There can be no doubt of the final judgment of the critics: Melville was a master of the short story. This is not to say that every story he wrote was a masterpiece, but it is certainly true that the author of Benito Cereno, The Encantadas, Bartleby the Scrivener, The Tartarus of Maids and I and My Chimney ranks with his friend, Hawthorne, among short-story writers.
It is interesting to observe that all of these stories were written between 1852 and 1855, and were Melville's attempts to reach a public which would not buy Moby Dick and Pierre.
Anyone who holds to the myth, too long current, that Melville's genius faded out after Moby Dick will be here confounded by the subtle artistry of these magnificent stories—stories which sound the depths of the human heart, and which explore the far reaches of evil, both social and personal.
JAY LEYDA deserves special praise for his editorial work. Not a professional scholar in the academic sense, Leyda has in recent years discovered a tremendous mass of new material concerning the life and writings of Melville, most of which is to be presented in his forthcoming A Melville Log.
Leyda has modestly incorporated some of this new information in his instruction and notes. I say modestly because where the professional scholar would have announced each "new" fact with a "we now know for the first time," or some such trumpeting phrase, Leyda presents the material with disarming casualness.
LEYDA'S skill in criticism is no less remarkable than his research. The introduction is excellent—the best I know to lead one into these stories.
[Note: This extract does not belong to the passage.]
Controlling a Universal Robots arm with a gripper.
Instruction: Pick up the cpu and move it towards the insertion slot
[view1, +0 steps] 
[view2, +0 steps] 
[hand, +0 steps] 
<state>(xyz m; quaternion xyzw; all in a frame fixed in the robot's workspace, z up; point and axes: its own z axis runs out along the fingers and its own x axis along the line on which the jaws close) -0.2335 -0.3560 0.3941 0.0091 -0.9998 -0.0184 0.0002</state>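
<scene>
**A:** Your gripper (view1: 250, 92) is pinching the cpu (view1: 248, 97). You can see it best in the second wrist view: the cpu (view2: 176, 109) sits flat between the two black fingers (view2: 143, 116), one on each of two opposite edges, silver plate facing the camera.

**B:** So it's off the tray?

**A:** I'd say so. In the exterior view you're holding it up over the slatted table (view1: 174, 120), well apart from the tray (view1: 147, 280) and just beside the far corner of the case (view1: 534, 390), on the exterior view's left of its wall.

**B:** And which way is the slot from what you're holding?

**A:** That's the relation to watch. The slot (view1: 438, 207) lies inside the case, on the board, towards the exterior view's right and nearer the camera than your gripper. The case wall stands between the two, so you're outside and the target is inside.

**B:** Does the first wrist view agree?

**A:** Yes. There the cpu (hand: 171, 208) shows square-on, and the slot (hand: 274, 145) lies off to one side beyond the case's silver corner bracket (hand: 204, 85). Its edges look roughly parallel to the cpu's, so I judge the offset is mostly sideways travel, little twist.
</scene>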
His wealth of new facts does not interfere with the flow of intelligent interpretation. We move easily from the valuable discussion of Melville's undeveloped notes—"story tentatives" Leyda calls them—to shrewd insight.
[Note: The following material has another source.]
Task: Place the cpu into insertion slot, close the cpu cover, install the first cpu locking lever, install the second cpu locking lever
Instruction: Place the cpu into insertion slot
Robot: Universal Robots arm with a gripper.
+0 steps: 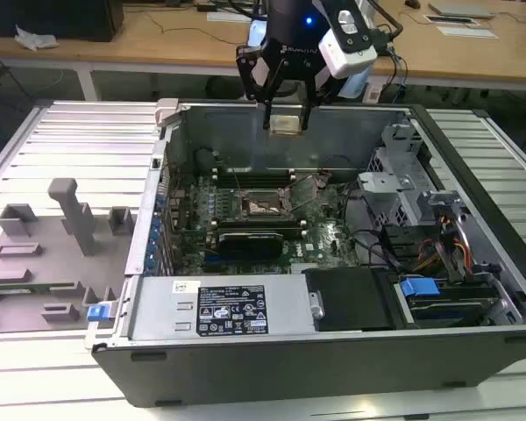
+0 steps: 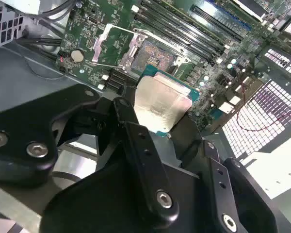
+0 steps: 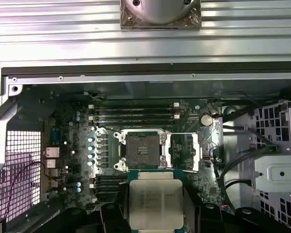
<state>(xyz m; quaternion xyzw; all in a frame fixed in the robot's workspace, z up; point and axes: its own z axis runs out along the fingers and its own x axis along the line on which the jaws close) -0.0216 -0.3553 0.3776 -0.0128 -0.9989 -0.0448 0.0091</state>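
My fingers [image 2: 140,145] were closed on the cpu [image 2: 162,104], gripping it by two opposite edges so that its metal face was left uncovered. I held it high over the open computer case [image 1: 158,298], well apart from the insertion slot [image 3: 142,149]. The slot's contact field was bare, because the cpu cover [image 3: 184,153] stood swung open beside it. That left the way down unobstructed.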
Consider, for instance: "Though some duty of communication is present in his artistic work (else the work would not have been brought into existence), much of these stories' materiality seems a minutely pointed and deceptive screen erected across what is really taking place behind it—in Melville's mind. We are compelled to regard these stories as an artist's resolution of that constant contradiction—between the desperate need to communicate and the fear of revealing too much. In these stories the contradiction is expressed on various levels of tension—the fiercer the pull, the higher the accomplishment."
Leyda's notes are readable little sketches showing, insofar as is known, the genesis of each story.
There is one touch which many Melville students will appreciate: the dedication to Raymond Weaver, the first biographer of Melville.
Since his Herman Melville, Mariner and Mystic was the basis on which later scholars have built, the dedication is especially appropriate.